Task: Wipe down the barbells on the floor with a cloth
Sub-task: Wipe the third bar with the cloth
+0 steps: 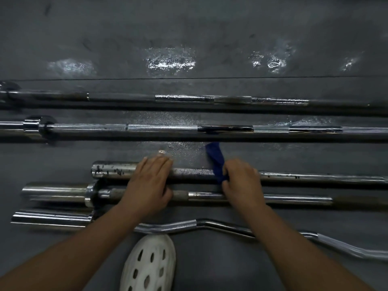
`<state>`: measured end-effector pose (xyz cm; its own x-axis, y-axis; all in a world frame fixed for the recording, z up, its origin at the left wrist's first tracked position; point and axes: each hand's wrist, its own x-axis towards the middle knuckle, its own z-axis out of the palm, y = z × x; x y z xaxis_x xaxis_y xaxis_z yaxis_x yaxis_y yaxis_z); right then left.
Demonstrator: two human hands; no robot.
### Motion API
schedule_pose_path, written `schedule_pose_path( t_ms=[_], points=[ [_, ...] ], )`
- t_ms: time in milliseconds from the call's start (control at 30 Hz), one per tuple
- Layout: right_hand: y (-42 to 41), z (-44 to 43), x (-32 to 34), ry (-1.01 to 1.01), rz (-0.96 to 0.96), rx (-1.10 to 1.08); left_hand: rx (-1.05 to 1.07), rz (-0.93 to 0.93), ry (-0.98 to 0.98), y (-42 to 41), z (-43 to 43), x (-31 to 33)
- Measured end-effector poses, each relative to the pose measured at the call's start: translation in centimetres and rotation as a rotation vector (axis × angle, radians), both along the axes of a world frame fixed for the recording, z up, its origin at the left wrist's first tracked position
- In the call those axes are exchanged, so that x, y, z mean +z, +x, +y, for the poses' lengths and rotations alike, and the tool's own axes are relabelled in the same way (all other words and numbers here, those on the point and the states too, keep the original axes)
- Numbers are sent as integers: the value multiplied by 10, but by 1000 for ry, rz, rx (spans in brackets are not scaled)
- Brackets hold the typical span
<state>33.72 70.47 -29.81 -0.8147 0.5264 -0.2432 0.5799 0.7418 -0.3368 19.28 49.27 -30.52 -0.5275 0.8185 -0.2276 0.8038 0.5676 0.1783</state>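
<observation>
- Nearest the lens, a white perforated clog (150, 263) stands on the dark floor (189, 38), just short of a bent curl bar (210, 224).
- Right hand (241, 181) pinches a blue cloth (216, 160) against the spotted steel barbell (193, 173); fingers curl round the fabric, one tail of it sticking up past the bar.
- Left hand (149, 181) lies flat over the same barbell, fingers straight and pressing rather than clasping — it looks to be steadying the shaft.
- Between the two hands runs a knurled stretch; beyond the left hand sits the thicker sleeve, flecked with dark spots.
- On the body side of the grip, touching or nearly so, lies a second bar with a chrome collar (91, 194); whether the two touch I cannot tell.
- Beyond the grip, two more long barbells (163, 128) lie parallel, well apart from the hands.
- Handling, as I judge it: the bar is heavy, stiff and apt to roll — better pinned than lifted. Knurling should snag soft cloth, smooth chrome should let it slide.
</observation>
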Motion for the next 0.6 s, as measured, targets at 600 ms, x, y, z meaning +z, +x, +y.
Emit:
schedule_pose_path(
  t_ms=[600],
  points=[
    [47,-29,140,-1152,446,-714,43,203,184,81,-10,150]
  ],
)
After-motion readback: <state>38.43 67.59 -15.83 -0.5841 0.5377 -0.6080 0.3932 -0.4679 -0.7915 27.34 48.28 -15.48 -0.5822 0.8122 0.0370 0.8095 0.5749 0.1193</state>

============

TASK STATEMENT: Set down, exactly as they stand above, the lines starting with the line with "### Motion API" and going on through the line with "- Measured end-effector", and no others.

FINAL ANSWER:
### Motion API
schedule_pose_path, written `schedule_pose_path( t_ms=[_], points=[ [_, ...] ], )`
- t_ms: time in milliseconds from the call's start (control at 30 Hz), one per tuple
- Layout: right_hand: y (-42 to 41), z (-44 to 43), x (-32 to 34), ry (-1.01 to 1.01), rz (-0.96 to 0.96), rx (-1.10 to 1.08); left_hand: rx (-1.05 to 1.07), rz (-0.93 to 0.93), ry (-0.98 to 0.98), y (-42 to 41), z (-43 to 43), x (-31 to 33)
- Measured end-effector poses, each relative to the pose measured at the call's start: translation in centimetres and rotation as a rotation vector (axis × angle, radians), both along the axes of a world frame fixed for the recording, z up, its origin at the left wrist's first tracked position

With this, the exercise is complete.